#### TASK DETAILS:
In the entries below, the lines from the one with "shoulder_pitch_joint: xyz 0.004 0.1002" through the one with "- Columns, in" are to be copied exactly; both ends count.

+---+

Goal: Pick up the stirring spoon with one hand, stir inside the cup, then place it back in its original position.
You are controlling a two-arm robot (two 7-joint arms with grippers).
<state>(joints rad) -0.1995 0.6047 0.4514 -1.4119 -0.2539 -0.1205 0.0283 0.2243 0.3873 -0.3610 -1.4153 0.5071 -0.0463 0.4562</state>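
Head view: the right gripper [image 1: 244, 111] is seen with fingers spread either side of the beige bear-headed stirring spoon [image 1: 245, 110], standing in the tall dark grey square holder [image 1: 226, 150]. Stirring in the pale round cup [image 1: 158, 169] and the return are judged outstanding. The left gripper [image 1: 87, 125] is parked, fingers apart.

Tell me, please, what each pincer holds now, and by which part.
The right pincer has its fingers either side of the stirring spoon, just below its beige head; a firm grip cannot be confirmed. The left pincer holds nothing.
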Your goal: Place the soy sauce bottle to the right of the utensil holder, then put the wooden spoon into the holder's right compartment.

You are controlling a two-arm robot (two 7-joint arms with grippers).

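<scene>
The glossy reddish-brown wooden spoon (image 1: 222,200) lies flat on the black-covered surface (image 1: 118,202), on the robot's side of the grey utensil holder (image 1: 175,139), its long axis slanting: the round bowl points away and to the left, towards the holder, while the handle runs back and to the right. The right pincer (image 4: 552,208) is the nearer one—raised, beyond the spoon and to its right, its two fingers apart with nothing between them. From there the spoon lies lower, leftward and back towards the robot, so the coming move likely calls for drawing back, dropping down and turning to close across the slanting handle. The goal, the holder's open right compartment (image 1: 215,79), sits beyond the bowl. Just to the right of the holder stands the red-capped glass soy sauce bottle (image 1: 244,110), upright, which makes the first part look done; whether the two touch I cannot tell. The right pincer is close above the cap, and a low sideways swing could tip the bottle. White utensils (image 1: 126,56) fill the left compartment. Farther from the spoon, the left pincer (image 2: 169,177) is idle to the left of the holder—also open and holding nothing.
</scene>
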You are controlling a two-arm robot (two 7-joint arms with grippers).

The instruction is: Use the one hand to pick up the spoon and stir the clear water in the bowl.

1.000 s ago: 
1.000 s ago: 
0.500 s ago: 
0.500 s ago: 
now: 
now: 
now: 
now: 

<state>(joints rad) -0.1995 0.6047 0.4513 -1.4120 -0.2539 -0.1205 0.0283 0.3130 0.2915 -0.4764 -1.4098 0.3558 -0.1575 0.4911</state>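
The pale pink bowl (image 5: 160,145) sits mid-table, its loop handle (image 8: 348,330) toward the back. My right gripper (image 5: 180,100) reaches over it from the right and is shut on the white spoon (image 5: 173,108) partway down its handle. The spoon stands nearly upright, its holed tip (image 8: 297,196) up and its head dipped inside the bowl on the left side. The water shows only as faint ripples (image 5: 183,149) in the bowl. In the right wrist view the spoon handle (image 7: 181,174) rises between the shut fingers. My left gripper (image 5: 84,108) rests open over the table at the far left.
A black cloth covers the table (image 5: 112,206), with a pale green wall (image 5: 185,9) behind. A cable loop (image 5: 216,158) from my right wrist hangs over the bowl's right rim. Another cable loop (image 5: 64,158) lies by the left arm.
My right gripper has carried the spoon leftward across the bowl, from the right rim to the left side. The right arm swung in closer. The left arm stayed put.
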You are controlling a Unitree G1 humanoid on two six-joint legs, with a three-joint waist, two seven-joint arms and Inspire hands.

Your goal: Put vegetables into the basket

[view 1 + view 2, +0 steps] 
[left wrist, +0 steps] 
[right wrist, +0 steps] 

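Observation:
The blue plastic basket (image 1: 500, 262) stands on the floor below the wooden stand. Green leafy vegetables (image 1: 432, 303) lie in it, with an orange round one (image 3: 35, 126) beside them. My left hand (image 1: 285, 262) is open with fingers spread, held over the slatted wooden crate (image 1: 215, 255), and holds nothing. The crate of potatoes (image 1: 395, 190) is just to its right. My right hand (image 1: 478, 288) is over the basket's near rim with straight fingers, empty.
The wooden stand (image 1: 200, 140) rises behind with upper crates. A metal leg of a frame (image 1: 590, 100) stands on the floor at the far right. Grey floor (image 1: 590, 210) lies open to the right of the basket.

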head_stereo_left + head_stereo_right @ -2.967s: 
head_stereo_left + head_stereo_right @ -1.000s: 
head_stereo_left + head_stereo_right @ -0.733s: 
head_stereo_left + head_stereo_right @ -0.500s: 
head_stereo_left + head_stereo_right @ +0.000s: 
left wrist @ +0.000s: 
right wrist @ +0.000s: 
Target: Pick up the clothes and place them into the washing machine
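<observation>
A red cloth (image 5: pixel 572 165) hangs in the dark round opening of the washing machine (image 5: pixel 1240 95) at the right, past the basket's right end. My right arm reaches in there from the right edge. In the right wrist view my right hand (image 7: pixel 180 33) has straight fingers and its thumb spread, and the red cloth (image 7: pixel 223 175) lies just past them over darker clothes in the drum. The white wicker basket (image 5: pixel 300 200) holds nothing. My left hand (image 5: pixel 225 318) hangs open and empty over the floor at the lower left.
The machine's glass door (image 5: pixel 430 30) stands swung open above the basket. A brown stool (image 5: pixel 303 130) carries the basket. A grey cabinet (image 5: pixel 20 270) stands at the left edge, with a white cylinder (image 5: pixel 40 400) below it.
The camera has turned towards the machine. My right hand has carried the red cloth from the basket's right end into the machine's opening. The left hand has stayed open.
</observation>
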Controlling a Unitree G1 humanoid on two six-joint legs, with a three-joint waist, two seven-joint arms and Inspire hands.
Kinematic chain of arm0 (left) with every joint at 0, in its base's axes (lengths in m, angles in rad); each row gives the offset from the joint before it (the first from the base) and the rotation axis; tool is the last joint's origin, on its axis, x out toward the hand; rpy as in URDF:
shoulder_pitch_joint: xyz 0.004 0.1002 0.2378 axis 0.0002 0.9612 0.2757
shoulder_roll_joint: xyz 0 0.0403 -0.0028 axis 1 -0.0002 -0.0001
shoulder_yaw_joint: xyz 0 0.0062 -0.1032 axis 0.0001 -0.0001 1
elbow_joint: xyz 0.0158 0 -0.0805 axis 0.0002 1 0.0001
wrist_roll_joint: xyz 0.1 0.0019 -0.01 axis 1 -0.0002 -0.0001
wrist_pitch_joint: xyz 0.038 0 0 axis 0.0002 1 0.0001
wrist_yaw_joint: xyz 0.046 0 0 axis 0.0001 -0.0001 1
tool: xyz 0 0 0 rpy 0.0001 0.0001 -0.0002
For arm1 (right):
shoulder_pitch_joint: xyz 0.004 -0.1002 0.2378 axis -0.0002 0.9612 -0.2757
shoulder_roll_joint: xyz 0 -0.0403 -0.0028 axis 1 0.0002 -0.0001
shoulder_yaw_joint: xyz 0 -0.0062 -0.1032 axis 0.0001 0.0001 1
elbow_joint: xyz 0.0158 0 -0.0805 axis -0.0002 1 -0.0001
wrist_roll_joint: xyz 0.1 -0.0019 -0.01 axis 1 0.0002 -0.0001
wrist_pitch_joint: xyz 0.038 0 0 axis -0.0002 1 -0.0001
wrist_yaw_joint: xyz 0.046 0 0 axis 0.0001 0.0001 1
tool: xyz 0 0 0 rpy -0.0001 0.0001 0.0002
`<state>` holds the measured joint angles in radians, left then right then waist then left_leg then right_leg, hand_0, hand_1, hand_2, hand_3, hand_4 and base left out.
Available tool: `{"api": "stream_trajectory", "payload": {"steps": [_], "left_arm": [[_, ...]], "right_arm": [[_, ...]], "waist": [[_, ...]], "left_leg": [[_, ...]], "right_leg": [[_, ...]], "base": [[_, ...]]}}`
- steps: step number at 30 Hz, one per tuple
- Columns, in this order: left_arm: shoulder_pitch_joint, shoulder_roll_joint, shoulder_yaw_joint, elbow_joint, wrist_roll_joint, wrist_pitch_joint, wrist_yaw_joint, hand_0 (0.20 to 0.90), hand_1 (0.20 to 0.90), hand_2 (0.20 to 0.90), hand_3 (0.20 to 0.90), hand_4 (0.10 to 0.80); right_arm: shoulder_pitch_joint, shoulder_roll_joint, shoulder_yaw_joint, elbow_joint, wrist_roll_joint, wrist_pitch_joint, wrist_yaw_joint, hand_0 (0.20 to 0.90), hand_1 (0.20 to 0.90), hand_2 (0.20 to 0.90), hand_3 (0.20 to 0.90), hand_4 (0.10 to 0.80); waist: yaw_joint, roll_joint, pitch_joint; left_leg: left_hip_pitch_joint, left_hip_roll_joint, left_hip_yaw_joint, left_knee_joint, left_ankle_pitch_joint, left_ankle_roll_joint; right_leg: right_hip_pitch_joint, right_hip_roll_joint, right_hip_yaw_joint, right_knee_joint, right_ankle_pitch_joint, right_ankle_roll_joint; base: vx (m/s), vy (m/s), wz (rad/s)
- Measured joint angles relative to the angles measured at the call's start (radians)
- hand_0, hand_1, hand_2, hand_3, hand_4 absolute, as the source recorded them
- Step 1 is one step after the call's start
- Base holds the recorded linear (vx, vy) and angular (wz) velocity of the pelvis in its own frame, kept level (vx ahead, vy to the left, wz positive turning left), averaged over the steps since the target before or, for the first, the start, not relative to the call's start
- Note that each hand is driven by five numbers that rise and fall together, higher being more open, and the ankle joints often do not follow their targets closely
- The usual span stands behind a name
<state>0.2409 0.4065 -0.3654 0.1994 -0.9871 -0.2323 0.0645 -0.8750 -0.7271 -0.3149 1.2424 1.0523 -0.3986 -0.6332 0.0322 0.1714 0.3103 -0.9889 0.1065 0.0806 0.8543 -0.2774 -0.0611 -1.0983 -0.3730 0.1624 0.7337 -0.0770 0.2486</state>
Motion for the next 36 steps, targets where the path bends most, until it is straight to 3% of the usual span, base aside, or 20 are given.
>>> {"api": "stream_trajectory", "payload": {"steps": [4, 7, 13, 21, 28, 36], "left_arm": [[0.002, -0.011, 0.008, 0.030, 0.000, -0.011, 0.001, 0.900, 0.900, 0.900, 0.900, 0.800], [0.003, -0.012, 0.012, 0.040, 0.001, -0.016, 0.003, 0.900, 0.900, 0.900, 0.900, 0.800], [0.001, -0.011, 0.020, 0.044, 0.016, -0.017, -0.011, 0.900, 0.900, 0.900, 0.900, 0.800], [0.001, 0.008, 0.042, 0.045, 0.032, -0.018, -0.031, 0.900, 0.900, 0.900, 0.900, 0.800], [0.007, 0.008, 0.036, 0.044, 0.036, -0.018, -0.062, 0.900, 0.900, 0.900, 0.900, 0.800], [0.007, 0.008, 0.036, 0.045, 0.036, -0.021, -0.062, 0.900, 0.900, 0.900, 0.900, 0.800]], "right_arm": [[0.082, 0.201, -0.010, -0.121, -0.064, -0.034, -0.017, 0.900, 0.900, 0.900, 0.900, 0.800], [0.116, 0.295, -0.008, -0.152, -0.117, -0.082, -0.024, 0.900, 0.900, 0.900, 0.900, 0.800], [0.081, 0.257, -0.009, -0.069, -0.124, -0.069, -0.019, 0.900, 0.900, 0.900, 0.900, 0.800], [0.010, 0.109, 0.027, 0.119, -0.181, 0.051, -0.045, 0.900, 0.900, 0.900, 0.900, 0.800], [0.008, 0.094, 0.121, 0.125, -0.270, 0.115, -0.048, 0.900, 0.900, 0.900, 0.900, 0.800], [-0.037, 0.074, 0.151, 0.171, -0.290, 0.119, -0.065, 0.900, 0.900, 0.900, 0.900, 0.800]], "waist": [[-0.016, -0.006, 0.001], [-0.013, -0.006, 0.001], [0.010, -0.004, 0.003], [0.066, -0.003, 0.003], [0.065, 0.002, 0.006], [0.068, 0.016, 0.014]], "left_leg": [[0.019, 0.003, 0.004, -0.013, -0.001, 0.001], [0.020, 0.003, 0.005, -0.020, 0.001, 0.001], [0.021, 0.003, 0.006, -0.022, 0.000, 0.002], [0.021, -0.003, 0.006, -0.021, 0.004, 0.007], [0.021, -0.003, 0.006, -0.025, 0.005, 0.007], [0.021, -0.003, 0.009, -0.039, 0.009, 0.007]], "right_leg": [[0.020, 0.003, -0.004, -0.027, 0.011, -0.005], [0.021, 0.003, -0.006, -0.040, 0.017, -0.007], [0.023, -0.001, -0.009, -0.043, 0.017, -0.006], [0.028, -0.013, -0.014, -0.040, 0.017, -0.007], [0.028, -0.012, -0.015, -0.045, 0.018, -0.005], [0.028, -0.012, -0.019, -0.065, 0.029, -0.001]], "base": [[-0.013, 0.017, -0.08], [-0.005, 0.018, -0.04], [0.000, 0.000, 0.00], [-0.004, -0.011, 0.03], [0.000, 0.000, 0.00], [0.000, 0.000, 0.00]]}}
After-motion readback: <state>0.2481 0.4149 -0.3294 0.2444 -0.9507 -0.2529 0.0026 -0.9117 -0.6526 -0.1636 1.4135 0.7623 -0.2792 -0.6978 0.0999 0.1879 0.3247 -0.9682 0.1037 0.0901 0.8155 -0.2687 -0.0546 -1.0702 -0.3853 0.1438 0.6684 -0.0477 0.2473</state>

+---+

#### RESPONSE TO THIS EXERCISE:
shoulder_pitch_joint: xyz 0.004 0.1002 0.2378 axis 0.0002 0.9612 0.2757
shoulder_roll_joint: xyz 0 0.0403 -0.0028 axis 1 -0.0002 -0.0001
shoulder_yaw_joint: xyz 0 0.0062 -0.1032 axis 0.0001 -0.0001 1
elbow_joint: xyz 0.0158 0 -0.0805 axis 0.0002 1 0.0001
wrist_roll_joint: xyz 0.1 0.0019 -0.01 axis 1 -0.0002 -0.0001
wrist_pitch_joint: xyz 0.038 0 0 axis 0.0002 1 0.0001
wrist_yaw_joint: xyz 0.046 0 0 axis 0.0001 -0.0001 1
tool: xyz 0 0 0 rpy 0.0001 0.0001 -0.0002
For arm1 (right):
shoulder_pitch_joint: xyz 0.004 -0.1002 0.2378 axis -0.0002 0.9612 -0.2757
shoulder_roll_joint: xyz 0 -0.0403 -0.0028 axis 1 0.0002 -0.0001
shoulder_yaw_joint: xyz 0 -0.0062 -0.1032 axis 0.0001 0.0001 1
elbow_joint: xyz 0.0158 0 -0.0805 axis -0.0002 1 -0.0001
wrist_roll_joint: xyz 0.1 -0.0019 -0.01 axis 1 0.0002 -0.0001
wrist_pitch_joint: xyz 0.038 0 0 axis -0.0002 1 -0.0001
wrist_yaw_joint: xyz 0.046 0 0 axis 0.0001 0.0001 1
tool: xyz 0 0 0 rpy -0.0001 0.0001 0.0002
`<state>` holds the measured joint angles in radians, left then right then waist then left_leg then right_leg, hand_0, hand_1, hand_2, hand_3, hand_4 and base left out.
Available tool: `{"api": "stream_trajectory", "payload": {"steps": [_], "left_arm": [[_, ...]], "right_arm": [[_, ...]], "waist": [[_, ...]], "left_leg": [[_, ...]], "right_leg": [[_, ...]], "base": [[_, ...]]}}`
- steps: step number at 30 Hz, one per tuple
- Columns, in this order: left_arm: shoulder_pitch_joint, shoulder_roll_joint, shoulder_yaw_joint, elbow_joint, wrist_roll_joint, wrist_pitch_joint, wrist_yaw_joint, hand_0 (0.20 to 0.90), hand_1 (0.20 to 0.90), hand_2 (0.20 to 0.90), hand_3 (0.20 to 0.90), hand_4 (0.10 to 0.80); right_arm: shoulder_pitch_joint, shoulder_roll_joint, shoulder_yaw_joint, elbow_joint, wrist_roll_joint, wrist_pitch_joint, wrist_yaw_joint, hand_0 (0.20 to 0.90), hand_1 (0.20 to 0.90), hand_2 (0.20 to 0.90), hand_3 (0.20 to 0.90), hand_4 (0.10 to 0.80); waist: yaw_joint, roll_joint, pitch_joint; left_leg: left_hip_pitch_joint, left_hip_roll_joint, left_hip_yaw_joint, left_knee_joint, left_ankle_pitch_joint, left_ankle_roll_joint; right_leg: right_hip_pitch_joint, right_hip_roll_joint, right_hip_yaw_joint, right_knee_joint, right_ankle_pitch_joint, right_ankle_roll_joint; base: vx (m/s), vy (m/s), wz (rad/s)

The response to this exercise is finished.